Anyway, I'd have picked Johnson over Zamora, and I might have sacrificed one of the host of hybrid-forwards for another proven high-calibre goal-scorer, in the overlooked form of Jermaine Defoe.
As a final thought, do you think this England squad looks a bit light in central midfield, Spain's area of special strength? Capello has, after all, chosen only four players to fill these key positions. It's all a bit odd, isn't it?
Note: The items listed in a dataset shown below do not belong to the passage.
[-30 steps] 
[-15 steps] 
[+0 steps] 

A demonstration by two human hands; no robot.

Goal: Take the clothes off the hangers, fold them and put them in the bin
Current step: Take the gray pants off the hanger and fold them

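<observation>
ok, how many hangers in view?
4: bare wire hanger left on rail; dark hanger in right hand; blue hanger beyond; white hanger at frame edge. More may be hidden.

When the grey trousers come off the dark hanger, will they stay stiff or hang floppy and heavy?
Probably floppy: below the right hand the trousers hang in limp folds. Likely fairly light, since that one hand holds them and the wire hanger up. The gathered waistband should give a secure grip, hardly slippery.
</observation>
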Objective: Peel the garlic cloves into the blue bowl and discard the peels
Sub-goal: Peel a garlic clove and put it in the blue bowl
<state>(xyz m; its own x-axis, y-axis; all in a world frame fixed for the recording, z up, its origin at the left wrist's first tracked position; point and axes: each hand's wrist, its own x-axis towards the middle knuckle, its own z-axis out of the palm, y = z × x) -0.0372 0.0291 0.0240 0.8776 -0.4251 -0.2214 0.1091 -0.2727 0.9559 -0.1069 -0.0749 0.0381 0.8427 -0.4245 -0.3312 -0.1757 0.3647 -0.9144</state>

England Squad to face Spain & Sweden:
- Joe Hart (Man City)
- Scott Carson (Bursaspor)
- David Stockdale (Ipswich)
- Glen Johnson (Liverpool)
- Phil Jones (Man Utd)
- Gary Cahill (Bolton)
- John Terry (Chelsea)
- Ashley Cole (Chelsea)
- Leighton Baines (Everton)
- Phil Jagielka (Everton)
- Joleon Lescott (Man City)
- Kyle Walker (Tottenham)
- Frank Lampard (Chelsea)
- Jack Rodwell (Everton)
- Stewart Downing (Liverpool)
- Gareth Barry (Man City)
- Adam Johnson (Man City)
- James Milner (Man City)
- Scott Parker (Tottenham)
- Theo Walcott (Arsenal)
- Darren Bent (Aston Villa)
- Daniel Sturridge (Chelsea)
- Gabriel Agbonlahor (Aston Villa)
- Bobby Zamora (Fulham)
- Danny Welbeck (Man Utd)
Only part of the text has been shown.